***** Data in this exercise

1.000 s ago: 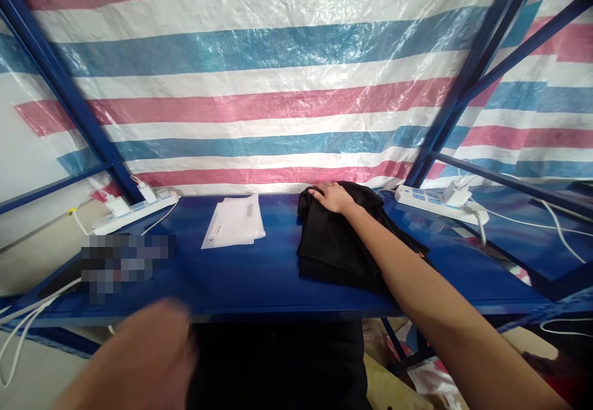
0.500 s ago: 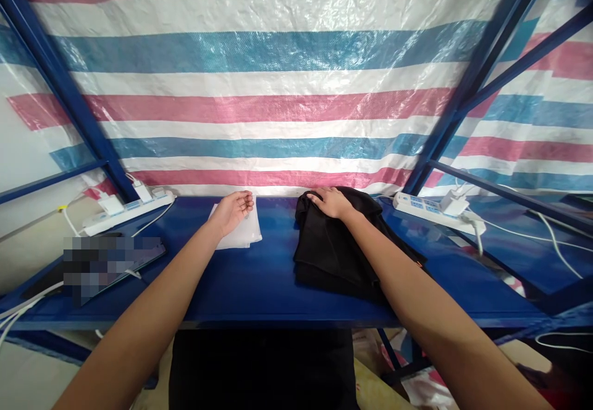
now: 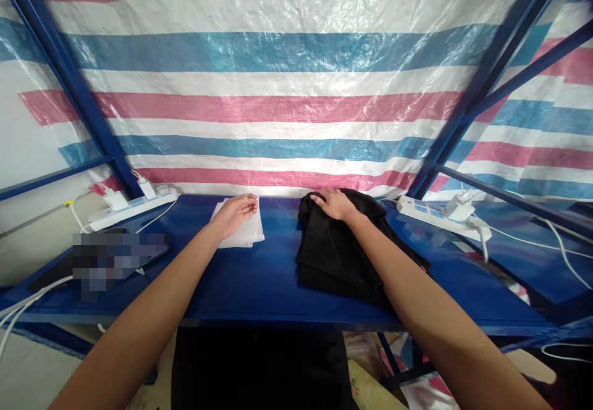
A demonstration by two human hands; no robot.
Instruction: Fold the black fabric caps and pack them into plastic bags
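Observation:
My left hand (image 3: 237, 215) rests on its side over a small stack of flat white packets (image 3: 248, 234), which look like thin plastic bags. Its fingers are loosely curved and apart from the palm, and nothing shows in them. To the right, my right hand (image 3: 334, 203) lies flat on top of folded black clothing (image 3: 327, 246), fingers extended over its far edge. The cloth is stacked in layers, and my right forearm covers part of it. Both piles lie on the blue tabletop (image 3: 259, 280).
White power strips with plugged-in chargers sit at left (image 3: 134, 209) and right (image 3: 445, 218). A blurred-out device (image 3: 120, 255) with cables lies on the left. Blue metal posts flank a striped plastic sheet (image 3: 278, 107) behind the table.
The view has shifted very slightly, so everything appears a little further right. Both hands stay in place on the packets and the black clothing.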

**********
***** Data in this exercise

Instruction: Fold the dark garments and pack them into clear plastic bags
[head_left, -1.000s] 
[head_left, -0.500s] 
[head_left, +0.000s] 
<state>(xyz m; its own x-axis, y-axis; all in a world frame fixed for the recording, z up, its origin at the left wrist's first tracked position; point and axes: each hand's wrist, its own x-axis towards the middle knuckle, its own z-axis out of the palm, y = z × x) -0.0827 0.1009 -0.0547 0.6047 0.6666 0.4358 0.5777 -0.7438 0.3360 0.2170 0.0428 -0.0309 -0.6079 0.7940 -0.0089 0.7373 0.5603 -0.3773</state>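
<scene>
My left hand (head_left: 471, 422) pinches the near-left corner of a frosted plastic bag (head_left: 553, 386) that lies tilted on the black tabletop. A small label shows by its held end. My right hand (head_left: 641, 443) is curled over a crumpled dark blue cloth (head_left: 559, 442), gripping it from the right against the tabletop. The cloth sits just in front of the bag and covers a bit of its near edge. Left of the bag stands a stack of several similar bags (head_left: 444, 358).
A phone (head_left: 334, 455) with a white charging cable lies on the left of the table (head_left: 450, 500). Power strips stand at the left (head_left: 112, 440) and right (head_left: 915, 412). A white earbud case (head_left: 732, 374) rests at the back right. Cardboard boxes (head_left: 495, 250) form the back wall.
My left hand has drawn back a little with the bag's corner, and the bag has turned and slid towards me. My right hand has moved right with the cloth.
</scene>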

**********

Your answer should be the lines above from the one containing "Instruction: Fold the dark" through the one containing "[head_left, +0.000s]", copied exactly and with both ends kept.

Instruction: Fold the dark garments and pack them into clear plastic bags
[head_left, -1.000s] 
[head_left, -0.500s] 
[head_left, +0.000s] 

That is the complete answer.